Chapter 34
Pratham
Lying on the bed, I stare at the ceiling, lost in my thoughts. Nitya has been on my mind constantly for the past two days. Ever since she returned from her parents' house, she has been quiet, distant even, and it bothers me more than I care to admit.
Initially, I felt she was sad because she missed her parents and brother after she returned. But slowly, I have started wondering if there is something else that's bothering her.
I feel that way because she is not just sad, she is withdrawn.
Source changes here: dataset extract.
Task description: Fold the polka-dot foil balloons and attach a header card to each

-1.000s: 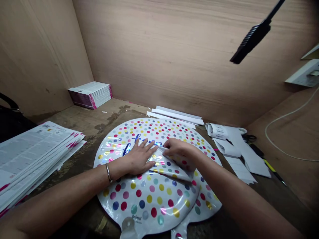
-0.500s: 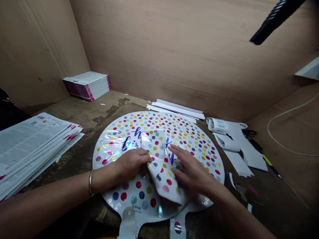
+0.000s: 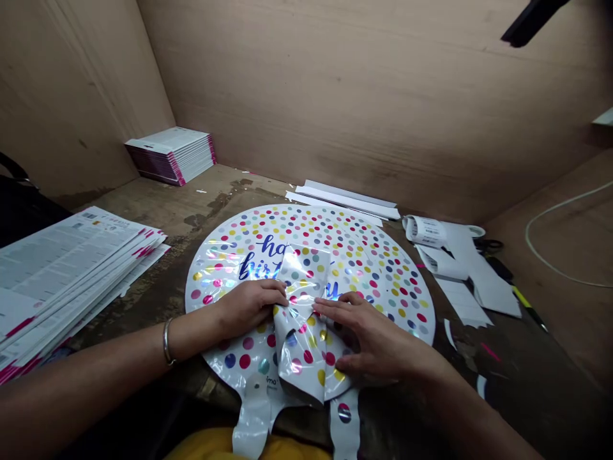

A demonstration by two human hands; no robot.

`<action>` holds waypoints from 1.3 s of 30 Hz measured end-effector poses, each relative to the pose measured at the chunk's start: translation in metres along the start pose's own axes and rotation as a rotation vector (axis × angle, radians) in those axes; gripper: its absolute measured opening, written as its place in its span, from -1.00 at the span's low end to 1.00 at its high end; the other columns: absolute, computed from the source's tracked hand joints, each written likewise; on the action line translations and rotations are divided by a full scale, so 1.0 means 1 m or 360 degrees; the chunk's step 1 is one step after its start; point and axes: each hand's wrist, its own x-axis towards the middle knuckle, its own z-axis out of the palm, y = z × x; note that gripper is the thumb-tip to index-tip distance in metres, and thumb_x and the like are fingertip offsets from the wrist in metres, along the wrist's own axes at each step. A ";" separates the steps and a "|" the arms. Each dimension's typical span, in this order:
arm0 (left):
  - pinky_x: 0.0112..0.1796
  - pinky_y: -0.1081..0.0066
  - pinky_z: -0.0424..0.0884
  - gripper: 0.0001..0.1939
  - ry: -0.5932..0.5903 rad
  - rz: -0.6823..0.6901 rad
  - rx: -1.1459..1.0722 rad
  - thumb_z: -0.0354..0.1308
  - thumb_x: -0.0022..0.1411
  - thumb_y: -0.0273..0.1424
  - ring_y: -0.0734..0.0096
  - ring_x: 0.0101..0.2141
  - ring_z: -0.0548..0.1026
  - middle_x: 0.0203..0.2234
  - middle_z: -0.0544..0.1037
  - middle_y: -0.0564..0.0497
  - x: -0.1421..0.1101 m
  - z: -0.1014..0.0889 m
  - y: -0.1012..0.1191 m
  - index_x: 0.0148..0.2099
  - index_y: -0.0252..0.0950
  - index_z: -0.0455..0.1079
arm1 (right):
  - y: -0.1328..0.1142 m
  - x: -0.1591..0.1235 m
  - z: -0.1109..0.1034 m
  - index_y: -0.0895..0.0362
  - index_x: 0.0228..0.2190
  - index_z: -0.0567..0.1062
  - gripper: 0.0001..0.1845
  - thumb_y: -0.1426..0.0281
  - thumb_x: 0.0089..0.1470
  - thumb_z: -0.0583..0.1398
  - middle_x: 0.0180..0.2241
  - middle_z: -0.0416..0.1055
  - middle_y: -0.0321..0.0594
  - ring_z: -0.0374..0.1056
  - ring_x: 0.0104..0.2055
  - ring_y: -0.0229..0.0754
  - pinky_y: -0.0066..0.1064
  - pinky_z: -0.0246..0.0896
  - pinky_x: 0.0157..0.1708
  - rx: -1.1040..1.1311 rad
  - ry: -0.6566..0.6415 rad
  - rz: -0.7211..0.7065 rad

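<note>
Flat foil balloons (image 3: 220, 262), white with coloured dots and blue "happy birthday" lettering, lie overlapped on the table, their tails hanging toward me. On top of them is a folded dotted foil balloon (image 3: 301, 351), partly hiding the lettering. My left hand (image 3: 249, 306), a bangle at its wrist, is closed on the left edge of the folded balloon, fingertips curled in. My right hand (image 3: 368, 335) rests on its right side with fingers stretched out and thumb apart, pressing the foil.
A stack of printed cards (image 3: 172, 153) stands in the back left corner; a fanned pile of cards (image 3: 71, 268) lies at left. White paper strips (image 3: 345, 199) lie behind the balloons. At right are a label roll (image 3: 426, 231), scissors (image 3: 491, 246) and a yellow-black cutter (image 3: 529, 306).
The folded balloon now lies flatter and more upright in line. My right hand has come down and left onto it, fingers straighter. The view has shifted slightly.
</note>
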 end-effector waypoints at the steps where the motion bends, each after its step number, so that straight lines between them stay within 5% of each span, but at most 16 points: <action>1: -0.01 0.33 0.36 -0.64 0.0020 -0.0009 -0.0023 -0.02 0.11 -0.64 0.33 -0.03 0.43 -0.10 0.49 -0.05 0.000 0.000 0.000 -0.10 -0.26 0.43 | -0.001 0.000 0.003 -0.09 0.17 0.18 -0.12 0.32 -0.20 0.32 0.19 0.18 -0.37 0.08 0.09 0.05 -0.11 0.10 0.05 -0.0009 0.0042 0.0003; 10: -0.06 0.33 0.36 -0.69 0.0079 0.0027 -0.0034 -0.02 0.14 -0.61 0.33 -0.07 0.43 -0.15 0.50 -0.06 0.000 0.001 -0.001 -0.13 -0.27 0.44 | -0.009 0.007 0.047 -0.02 0.02 0.41 -0.50 0.55 0.06 0.06 0.08 0.35 -0.31 0.22 -0.10 -0.09 -0.16 0.15 -0.03 -0.0143 0.0649 0.0121; 17: -0.12 0.22 0.21 -0.70 0.0079 -0.0211 0.0244 0.05 0.07 -0.60 0.28 -0.19 0.39 -0.30 0.54 0.07 -0.001 -0.006 0.010 -0.21 -0.17 0.45 | -0.008 0.009 0.043 -0.03 -0.07 0.48 -0.61 0.46 0.04 0.13 0.00 0.43 -0.28 0.24 -0.16 -0.06 -0.17 0.17 -0.13 -0.0001 0.0669 0.0141; 19: -0.17 0.27 0.21 -0.79 0.0085 -0.0263 0.0226 0.06 0.14 -0.54 0.30 -0.24 0.39 -0.36 0.53 0.09 0.001 -0.007 0.010 -0.25 -0.17 0.45 | -0.008 0.012 0.041 0.00 -0.22 0.54 -0.73 0.40 0.12 0.07 -0.16 0.51 -0.22 0.27 -0.25 -0.09 -0.24 0.20 -0.24 0.0090 0.0708 0.0238; 23: -0.30 0.35 0.22 -0.81 0.0184 -0.0446 0.0196 0.00 0.27 -0.39 0.35 -0.37 0.38 -0.49 0.47 0.06 0.006 -0.005 0.011 -0.37 -0.24 0.39 | -0.010 0.023 0.036 0.08 -0.49 0.46 -0.63 0.28 0.20 -0.05 -0.46 0.45 -0.20 0.31 -0.37 -0.11 -0.32 0.16 -0.38 0.0323 0.0795 0.0512; 31: -0.39 0.36 0.28 -0.84 0.0325 -0.0862 0.0221 0.01 0.24 -0.38 0.31 -0.46 0.43 -0.54 0.44 0.10 0.022 0.002 0.015 -0.13 -0.27 0.18 | -0.012 0.043 0.028 0.06 -0.45 0.31 -0.87 0.29 0.09 0.08 -0.52 0.39 -0.31 0.31 -0.46 -0.17 -0.40 0.07 -0.49 0.0154 0.0829 0.0953; 35: -0.28 0.24 0.34 -0.88 0.0251 -0.0769 0.0564 0.04 0.22 -0.37 0.19 -0.30 0.45 -0.36 0.46 -0.04 0.028 0.001 0.015 -0.18 -0.28 0.27 | -0.011 0.049 0.026 0.05 -0.46 0.37 -0.91 0.36 0.06 0.09 -0.54 0.40 -0.30 0.31 -0.47 -0.17 -0.42 0.06 -0.52 -0.0014 0.0727 0.0906; 39: 0.11 0.00 0.04 -0.69 0.0100 -0.0135 0.0809 0.00 0.23 -0.55 0.08 0.13 0.22 0.06 0.35 -0.12 0.031 -0.002 0.007 0.01 -0.24 0.30 | -0.008 0.051 0.028 0.05 -0.33 0.47 -0.83 0.38 0.10 0.07 -0.36 0.47 -0.16 0.37 -0.28 -0.05 -0.29 0.21 -0.34 -0.0129 0.0773 0.0775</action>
She looks forlorn most of the times, and I have caught her looking out of the window, lost in her world, the sadness in her eyes clenching my heart.
Feeling genuinely worried about her, I have tried asking her the reason behind her sadness many times in the past two days, but she seems to have shut me out completely. No matter how many times I ask her, her reply is 'I'm fine.' Just that and nothing else.
Why won't she tell me what's bothering her?
Along with the worry about her, I also am feeling confused due to my own feelings. I am unable to fathom why I have been caring so much about her. Why the hell do I want to figure out what's the matter with her due to which she has been looking lost for the last two days?
I've told myself countless times that love will never seep into my relationship with Nitya. That I'll properly fulfill my responsibility toward her and that will be it.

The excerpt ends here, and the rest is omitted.